« En tant que chef de l’Etat et commandant en chef de nos forces militaires, j’ai ordonné le cessez-le-feu définitif avec les Farc à partir de 00H00 lundi prochain 29 août. Ainsi se termine le conflit armé avec les Farc! », a annoncé M. Santos sur le parvis du Congrès colombien et sous les applaudissements.
Les 297 pages de l’accord sous le bras et salué par les vivas de sympathisants brandissant de grandes colombes de papier blanc, le chef de l’Etat avait rejoint à pied le parlement depuis le palais présidentiel voisin, Casa de Nariño, situé au coeur historique de Bogota.
L’accord en six points a été scellé la veille au terme de près de quatre ans de pourparlers avec les Forces armées révolutionnaires de Colombie (Farc, marxistes), principale guérilla du pays issue en 1964 d’une insurrection paysanne et qui compte encore quelque 7.500 hommes armés.

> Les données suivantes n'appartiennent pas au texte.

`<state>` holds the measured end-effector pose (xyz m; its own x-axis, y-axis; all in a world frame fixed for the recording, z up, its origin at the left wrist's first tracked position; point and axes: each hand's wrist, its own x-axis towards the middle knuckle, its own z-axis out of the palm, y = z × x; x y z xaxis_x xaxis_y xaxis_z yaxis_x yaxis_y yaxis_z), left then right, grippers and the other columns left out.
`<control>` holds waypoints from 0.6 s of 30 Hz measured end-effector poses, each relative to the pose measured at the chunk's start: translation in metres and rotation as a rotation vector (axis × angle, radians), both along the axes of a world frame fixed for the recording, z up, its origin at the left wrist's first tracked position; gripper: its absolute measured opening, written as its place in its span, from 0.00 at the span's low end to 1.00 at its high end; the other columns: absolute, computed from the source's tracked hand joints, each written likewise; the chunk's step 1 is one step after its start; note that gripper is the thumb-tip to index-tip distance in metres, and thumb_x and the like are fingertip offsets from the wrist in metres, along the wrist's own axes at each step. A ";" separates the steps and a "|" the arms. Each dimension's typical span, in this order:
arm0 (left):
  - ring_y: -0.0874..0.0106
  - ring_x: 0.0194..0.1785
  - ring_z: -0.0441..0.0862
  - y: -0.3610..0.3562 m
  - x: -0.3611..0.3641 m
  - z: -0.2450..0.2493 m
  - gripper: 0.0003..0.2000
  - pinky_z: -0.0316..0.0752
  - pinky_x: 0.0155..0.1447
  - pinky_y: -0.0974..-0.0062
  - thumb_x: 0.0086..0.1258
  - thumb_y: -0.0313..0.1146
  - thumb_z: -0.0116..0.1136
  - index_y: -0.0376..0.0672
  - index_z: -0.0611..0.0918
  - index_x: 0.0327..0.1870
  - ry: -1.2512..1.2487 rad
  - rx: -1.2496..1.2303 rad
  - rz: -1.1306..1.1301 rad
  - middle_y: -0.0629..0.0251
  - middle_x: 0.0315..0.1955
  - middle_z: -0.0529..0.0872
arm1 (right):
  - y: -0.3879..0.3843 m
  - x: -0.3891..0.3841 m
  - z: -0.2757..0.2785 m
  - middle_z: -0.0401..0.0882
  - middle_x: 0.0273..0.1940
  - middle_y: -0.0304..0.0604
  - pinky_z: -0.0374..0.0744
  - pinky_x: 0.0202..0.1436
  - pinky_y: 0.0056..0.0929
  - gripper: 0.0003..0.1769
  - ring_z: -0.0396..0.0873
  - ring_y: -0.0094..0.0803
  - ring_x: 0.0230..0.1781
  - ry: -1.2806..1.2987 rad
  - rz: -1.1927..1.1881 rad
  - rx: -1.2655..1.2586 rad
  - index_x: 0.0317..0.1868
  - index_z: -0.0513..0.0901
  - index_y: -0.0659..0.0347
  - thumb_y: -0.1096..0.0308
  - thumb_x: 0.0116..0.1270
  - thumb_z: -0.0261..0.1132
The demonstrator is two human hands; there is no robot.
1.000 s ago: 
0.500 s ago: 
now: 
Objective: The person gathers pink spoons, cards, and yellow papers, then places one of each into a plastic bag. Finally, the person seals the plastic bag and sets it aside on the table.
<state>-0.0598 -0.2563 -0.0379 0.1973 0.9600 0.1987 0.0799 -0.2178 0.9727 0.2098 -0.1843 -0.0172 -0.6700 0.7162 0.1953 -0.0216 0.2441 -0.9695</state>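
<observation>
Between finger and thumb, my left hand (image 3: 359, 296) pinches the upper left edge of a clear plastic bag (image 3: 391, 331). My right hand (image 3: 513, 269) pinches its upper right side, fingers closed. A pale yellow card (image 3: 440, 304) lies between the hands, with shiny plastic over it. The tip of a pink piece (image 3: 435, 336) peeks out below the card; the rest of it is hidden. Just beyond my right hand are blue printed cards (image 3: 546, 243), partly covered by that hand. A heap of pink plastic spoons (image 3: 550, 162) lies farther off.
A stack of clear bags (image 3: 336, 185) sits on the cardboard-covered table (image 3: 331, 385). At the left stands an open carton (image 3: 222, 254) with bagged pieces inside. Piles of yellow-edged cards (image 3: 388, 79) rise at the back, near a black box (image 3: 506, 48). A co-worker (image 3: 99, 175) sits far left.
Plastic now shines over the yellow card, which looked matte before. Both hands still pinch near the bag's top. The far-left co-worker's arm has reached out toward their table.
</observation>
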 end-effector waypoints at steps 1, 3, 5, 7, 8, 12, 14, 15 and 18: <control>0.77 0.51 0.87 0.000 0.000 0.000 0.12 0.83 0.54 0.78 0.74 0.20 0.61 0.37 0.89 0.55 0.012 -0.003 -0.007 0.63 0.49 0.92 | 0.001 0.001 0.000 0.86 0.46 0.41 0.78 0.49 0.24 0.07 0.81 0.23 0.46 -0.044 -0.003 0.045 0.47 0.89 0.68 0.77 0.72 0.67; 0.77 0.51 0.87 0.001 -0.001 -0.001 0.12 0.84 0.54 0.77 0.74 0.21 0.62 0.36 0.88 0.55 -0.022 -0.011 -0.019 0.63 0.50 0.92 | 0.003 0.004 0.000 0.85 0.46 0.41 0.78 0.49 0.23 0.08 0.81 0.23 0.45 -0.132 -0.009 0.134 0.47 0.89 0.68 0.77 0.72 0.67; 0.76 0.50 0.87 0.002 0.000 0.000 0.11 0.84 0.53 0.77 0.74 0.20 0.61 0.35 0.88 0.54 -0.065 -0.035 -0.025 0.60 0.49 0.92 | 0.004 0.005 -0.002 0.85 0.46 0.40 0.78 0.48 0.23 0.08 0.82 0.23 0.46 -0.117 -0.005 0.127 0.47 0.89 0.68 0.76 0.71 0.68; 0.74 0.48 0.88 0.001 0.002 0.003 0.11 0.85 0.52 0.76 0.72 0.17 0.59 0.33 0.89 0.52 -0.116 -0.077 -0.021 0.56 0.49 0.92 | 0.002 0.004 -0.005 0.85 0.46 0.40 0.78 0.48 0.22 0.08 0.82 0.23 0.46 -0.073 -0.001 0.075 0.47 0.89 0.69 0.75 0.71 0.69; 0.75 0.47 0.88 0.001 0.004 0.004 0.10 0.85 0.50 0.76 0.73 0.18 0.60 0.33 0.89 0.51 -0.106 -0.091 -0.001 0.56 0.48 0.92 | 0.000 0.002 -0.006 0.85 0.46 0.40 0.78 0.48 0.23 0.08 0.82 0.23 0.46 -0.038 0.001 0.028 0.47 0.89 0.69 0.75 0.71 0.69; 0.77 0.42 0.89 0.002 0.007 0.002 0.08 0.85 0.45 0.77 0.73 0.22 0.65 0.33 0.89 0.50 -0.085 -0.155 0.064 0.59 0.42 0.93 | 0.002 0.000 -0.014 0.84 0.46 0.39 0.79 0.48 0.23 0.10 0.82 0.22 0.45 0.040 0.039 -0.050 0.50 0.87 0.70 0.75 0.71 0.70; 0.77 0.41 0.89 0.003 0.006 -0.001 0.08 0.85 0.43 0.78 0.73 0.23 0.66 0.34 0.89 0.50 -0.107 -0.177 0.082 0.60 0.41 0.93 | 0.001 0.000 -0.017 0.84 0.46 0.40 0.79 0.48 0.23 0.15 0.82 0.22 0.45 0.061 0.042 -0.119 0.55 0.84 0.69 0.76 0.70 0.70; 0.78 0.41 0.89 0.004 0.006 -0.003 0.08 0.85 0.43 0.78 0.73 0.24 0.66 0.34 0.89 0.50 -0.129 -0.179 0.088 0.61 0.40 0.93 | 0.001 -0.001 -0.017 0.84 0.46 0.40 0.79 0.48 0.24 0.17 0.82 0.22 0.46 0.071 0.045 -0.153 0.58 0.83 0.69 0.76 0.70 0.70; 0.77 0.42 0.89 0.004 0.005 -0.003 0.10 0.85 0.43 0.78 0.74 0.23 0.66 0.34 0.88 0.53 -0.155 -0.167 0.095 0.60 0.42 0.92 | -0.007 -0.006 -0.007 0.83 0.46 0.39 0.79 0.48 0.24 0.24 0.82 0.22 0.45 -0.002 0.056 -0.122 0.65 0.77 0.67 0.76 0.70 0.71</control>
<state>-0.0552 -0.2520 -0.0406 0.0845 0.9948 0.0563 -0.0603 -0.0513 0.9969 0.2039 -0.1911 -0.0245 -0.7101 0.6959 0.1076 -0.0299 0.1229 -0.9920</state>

Ce conflit a fait au moins 260.000 morts, 45.000 disparus et 6,9 millions de déplacés.
« La négociation terminée et l’accord conclu, il vous revient, à tous les Colombiens, de décider par votre vote si vous appuyez cet accord historique qui met fin à ce long conflit entre enfants d’une même nation« , a déclaré mercredi soir M. Santos, qui doit, avec le chef suprême des Farc Timoleon Jimenez, alias « Timochenko », signer le texte à une date encore non précisée, mais avant le référendum qui permettra sa mise en application.
Pour que l’accord soit entériné par les électeurs le 2 octobre, il suffira que 13% votent « oui », soit 4,4 millions, et que le « non » recueille un score plus faible. La question exacte qui sera posée n’est pas encore connue.
En cas d’échec, « je ne crois pas qu’il y ait un espace pour renégocier, pour ouvrir de (nouveaux) pourparlers, après une expérience de quatre ans ici avec les Farc, c’est le moment de décider », a estimé jeudi à La Havane le chef de la délégation gouvernementale aux négociations, Humberto de la Calle.
« Grâce à la force et à la volonté du peuple colombien, la Colombie d’aujourd’hui avance vers un futur d’optimisme et d’espoir« , a salué jeudi à Washington le président américain Barack Obama. « La sécurité de notre hémisphère et du monde sera renforcée par le succès de la Colombie« , a ajouté la candidate à sa succession, Hillary Clinton.
Le secrétaire général de l’ONU, Ban Ki-moon, avait dès mercredi soir félicité les négociateurs, soulignant toutefois qu' »un effort tout aussi déterminé et exemplaire va être nécessaire pour appliquer les accords ».
« De nombreux défis restent à relever pour l’application de l’accord, qui devra aplanir le chemin pour une paix durable dans le pays, basée sur la justice et une authentique réconciliation nationale« , a averti la Haute représentante de l’Union européenne Federica Mogherini, depuis Bruxelles.
Tous les Colombiens ne voient pas d’un bon oeil ce qui a été négocié avec la guérilla. Notamment les sympathisants de l’ex-président Alvaro Uribe (2002-2010) qui fait campagne pour le « non », estimant que l’accord ouvre la voie à l’impunité de crimes atroces commis par les guérilleros.
Selon Erika Guevara Rosas, directrice d’Amnesty International pour les Amériques, « une paix durable et viable » dépend de la capacité des autorités à « garantir une véritable justice aux millions de personnes victimes de disparition, d’homicide, de violence sexuelle, de déplacement forcé et de torture » liés aux conflits armés.
De l’avis de l’analyste Jorge Restrepo, du Centre de ressources pour l’analyse des conflits (Cerac), cet accord est « une grande opportunité pour que la Colombie puisse enfin s’occuper des problèmes de politique publique qui ont été occultés par le grave problème du conflit armé« , dans ce pays miné aussi par le trafic de drogue, les inégalités et la corruption.
L’accord prévoit des mesures agraires; un programme de substitution des cultures illicites, sources de financement des groupes armés; la participation des guérilleros démobilisés à la vie politique. Il établit aussi des mécanismes de réparation pour les victimes du conflit, ainsi qu’une juridiction de paix apte à condamner les crimes les plus graves.
Une fois l’accord signé et entériné, les guérilleros devront se rassembler dans 31 zones déterminées de Colombie pour rendre les armes, sous supervision de l’ONU. Un processus prévu sur six mois.